Following the denial of Plaintiff’s request for an injunction, Plaintiff filed a Motion for
Certification and Entry of Final Judgment (Document No. 43) regarding its claims under the Act
and its declaratory judgment claim, stating that “[a]lthough technically only a ruling on
likelihood of success, the Court’s legal conclusion is the practical equivalent of a summary
judgment on AmTTech’s two causes of action under the Act.” Id. at 1-2. The Court denied that
motion, finding that judicial administrative interests and equities weighed against certification.

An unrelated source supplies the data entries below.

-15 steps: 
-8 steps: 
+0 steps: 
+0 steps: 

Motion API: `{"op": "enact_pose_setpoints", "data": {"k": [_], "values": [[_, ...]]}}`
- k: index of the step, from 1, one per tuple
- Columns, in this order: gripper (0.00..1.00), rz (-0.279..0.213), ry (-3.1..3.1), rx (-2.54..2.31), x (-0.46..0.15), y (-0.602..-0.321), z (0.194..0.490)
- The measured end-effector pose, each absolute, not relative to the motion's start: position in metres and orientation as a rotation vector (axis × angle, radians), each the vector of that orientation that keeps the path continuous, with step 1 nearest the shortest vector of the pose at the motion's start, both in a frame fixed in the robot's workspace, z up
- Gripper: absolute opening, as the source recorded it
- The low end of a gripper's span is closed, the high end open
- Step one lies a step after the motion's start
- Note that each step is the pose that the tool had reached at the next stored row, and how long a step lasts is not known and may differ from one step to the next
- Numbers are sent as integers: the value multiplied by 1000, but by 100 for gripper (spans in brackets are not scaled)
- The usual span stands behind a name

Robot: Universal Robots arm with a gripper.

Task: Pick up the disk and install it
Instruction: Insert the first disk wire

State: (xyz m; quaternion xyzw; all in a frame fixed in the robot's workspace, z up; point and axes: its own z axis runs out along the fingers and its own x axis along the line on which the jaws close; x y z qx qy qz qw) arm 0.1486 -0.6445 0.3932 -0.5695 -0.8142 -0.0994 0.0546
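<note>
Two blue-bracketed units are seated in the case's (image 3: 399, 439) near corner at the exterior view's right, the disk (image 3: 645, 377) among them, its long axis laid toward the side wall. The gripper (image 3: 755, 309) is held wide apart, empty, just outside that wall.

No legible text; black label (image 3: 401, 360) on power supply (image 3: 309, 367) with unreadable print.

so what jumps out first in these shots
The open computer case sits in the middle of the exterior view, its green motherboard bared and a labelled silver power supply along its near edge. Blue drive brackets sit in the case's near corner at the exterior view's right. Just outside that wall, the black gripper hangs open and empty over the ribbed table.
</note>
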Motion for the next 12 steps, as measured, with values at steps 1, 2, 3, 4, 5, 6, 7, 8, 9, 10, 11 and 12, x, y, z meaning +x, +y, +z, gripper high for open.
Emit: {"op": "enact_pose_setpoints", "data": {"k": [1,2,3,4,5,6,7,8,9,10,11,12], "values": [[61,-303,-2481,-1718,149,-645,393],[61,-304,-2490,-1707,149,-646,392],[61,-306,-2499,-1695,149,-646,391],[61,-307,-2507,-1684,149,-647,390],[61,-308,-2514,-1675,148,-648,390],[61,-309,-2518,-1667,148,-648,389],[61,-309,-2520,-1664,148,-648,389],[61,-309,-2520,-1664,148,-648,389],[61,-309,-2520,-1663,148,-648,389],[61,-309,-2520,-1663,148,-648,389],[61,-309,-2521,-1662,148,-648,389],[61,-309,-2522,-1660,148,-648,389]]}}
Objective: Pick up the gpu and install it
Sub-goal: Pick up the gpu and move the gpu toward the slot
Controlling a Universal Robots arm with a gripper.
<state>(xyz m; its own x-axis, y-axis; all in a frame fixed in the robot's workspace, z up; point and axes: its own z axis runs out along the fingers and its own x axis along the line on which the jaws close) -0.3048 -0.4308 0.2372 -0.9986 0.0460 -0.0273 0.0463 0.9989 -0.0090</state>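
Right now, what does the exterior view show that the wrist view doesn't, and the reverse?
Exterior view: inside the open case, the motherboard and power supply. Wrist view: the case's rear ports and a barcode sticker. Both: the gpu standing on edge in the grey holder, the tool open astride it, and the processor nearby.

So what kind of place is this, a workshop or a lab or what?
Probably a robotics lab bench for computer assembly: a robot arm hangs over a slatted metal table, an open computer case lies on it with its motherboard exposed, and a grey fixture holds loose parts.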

(Document No. 51). Now each Defendant has filed a Motion for Judgment on the Pleadings,
generally arguing that the Court’s ruling on the preliminary injunction bars AmTTech from
succeeding on its claims. (Document Nos. 54, 55).
Standard of Review
Federal Rule of Civil Procedure 12(c) provides that “after the pleadings are closed but
within such time as not to delay the trial, any party may move for judgment on the pleadings.”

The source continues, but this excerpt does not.